The sequence data used to form the UPSQs and operon prediction test sets were taken from E. coli K12 strain MG1655 from Genbank (accession number: NC_000913[36, 37]) and S. coelicolor chromosome (not plasmids) in EMBL (accession number: AL645882 version 2 [38, 39]). In E. coli the UPSQs set was created using the upstream intergenic sequences (maximum length 300 bp) of the first genes of known and predicted operons in the E. coli sequence taken from RegulonDB [40, 41] as described previously . For S. coelicolor upstream intergenic sequences (maximum length 300 bp) of all genes in the chromosome were used. Testing of the constructed PSWMs was conducted using the upstream intergenic sequences (maximum length 300 bp) of the positive and negative examples of operon members of the relevant organism.

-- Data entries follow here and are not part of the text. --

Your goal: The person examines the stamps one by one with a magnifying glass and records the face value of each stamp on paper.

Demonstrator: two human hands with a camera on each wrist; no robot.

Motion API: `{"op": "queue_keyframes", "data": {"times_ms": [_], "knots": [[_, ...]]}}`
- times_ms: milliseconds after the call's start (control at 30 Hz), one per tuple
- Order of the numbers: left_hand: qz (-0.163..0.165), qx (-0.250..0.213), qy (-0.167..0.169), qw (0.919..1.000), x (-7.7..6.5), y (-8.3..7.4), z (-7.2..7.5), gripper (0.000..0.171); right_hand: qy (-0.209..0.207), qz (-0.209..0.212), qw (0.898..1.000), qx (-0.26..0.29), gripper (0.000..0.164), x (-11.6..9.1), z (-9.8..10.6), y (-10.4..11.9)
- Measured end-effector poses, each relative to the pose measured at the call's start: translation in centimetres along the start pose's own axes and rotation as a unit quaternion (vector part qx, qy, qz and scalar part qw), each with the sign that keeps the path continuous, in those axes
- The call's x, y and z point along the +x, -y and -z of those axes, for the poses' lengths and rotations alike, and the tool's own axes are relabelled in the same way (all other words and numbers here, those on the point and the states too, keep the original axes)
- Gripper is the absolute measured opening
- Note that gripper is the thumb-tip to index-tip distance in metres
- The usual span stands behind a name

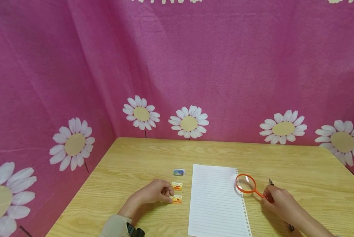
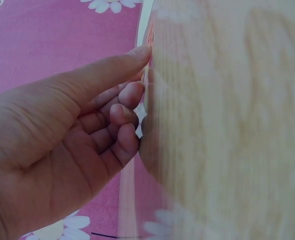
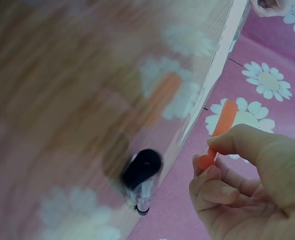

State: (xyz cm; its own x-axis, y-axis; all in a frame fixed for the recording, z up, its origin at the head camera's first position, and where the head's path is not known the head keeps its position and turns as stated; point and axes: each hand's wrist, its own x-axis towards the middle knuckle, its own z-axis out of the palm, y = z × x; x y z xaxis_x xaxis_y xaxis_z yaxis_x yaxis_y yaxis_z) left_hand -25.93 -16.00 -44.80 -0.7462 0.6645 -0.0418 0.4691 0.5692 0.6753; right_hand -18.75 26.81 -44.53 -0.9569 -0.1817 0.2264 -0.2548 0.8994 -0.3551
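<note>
My left hand (image 1: 153, 192) is at the left edge of the nearest of three postage stamps, thumb and index fingertip pinching a red and yellow stamp (image 1: 177, 199) that lies on the table. Just beyond it is another red and yellow stamp (image 1: 177, 186), then a blue-green stamp (image 1: 179, 172). In the left wrist view the fingers of the left hand (image 2: 82, 120) are curled, with the stamp seen only edge-on. My right hand (image 1: 282, 201) grips the handle of an orange-framed magnifying glass (image 1: 255, 191). Its lens overlaps the paper's right edge; the handle (image 3: 225, 120) shows between thumb and fingers.
A lined sheet of paper (image 1: 215, 200) with punched holes lies between the hands on the wooden table (image 1: 129, 164). A dark pen (image 1: 290, 227) lies partly hidden under my right hand. Pink cloth (image 1: 224, 65) with daisies hangs behind and at the left.
</note>
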Motion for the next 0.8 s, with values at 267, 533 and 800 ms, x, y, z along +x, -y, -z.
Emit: {"op": "queue_keyframes", "data": {"times_ms": [267,533,800], "knots": [[-0.005,0.005,-0.001,1.0,0.1,0.2,-0.1,0.012,-0.011,0.029,0.999,0.016,0.018,0.0,-0.4,0.4],[-0.006,0.004,-0.004,1.0,0.2,0.3,-0.1,0.013,-0.051,0.079,0.995,0.018,0.022,0.0,-1.1,0.7],[-0.009,0.001,-0.003,1.0,0.1,0.4,0.0,0.013,-0.048,0.12,0.991,0.035,0.024,0.3,-1.4,1.4]]}}
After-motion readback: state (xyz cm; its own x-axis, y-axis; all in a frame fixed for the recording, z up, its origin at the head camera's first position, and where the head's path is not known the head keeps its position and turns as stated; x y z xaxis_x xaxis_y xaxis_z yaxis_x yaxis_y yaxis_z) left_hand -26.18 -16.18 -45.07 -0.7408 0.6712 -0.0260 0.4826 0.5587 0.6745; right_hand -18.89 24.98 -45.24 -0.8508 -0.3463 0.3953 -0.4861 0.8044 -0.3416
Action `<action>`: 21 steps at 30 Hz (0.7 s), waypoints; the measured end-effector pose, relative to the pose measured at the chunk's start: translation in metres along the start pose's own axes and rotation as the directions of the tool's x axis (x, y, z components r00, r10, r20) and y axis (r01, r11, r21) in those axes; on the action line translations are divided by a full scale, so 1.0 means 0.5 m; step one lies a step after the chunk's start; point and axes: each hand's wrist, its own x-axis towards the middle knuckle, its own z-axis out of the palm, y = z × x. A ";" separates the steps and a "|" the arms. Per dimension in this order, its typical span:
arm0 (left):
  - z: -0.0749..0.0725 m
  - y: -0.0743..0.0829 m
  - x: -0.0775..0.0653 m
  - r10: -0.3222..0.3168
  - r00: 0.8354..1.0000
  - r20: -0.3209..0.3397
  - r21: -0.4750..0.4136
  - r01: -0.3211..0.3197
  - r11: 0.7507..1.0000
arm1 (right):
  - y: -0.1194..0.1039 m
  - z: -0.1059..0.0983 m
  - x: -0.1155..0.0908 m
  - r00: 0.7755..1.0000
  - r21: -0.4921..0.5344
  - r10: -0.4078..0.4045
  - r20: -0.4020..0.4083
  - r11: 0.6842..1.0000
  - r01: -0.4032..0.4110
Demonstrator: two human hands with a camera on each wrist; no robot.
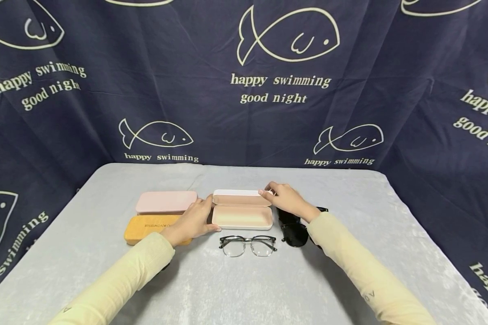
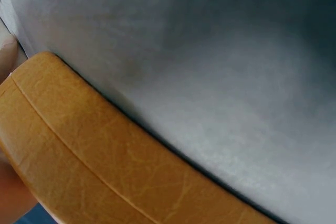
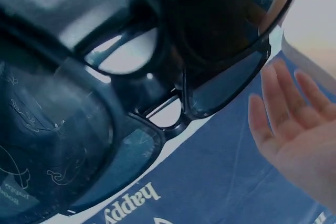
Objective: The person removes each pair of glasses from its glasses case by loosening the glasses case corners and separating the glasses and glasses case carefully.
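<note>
An open white glasses case (image 1: 242, 216) with a pale pink lining lies mid-table, its lid raised at the back. My left hand (image 1: 193, 220) holds the case's left end, thumb at the front corner and fingers toward the back. My right hand (image 1: 285, 198) is at the lid's right corner, its thumb by the rim. In the right wrist view, the fingers (image 3: 286, 108) look spread and loosely bent beside the white case (image 3: 315, 19). Clear-lens eyeglasses (image 1: 248, 246) with dark upper rims stand in front of the case. The left wrist view leaves most of the left hand out.
A pink case (image 1: 166, 201) and a mustard-yellow case (image 1: 146, 227) lie closed at the left, the latter partly under my left forearm. Dark sunglasses (image 1: 294, 234) sit at the right, partly hidden by my right sleeve. A navy fish-print curtain (image 1: 211, 99) hangs behind the table.
</note>
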 end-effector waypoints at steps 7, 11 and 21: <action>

Assuming that the entire polycistronic transcript is documented, non-operons of length 2 were formed by using the initial gene of the operon and its upstream neighbouring gene if that neighbour is transcribed in the same direction (e.g. gene pair d-e), and the last gene in the documented operon and its downstream neighbouring gene, again if it is transcribed in the same direction (e.g. gene pair g-h). These negative examples are termed as transcriptional boundaries. To increase the size of the non-operonic data set a non-operon of length 3 was also formed by collecting triplets of genes that are transcribed in the opposite direction (e.g. genes b-c-d), termed as directional examples, as the central gene (e.g. gene 'c' in Figure 2) is certainly not in the same transcriptional unit as the two flanking genes transcribed in the opposite direction (e.g. genes b and d in Figure 2). In total 35 operons and 1282 non-operons were collected for S. coelicolor, and 325 operons and 821 non-operons were collected for E. coli. Both positive and negative examples for S. coelicolor and E. coli are provided [see Additional file 1].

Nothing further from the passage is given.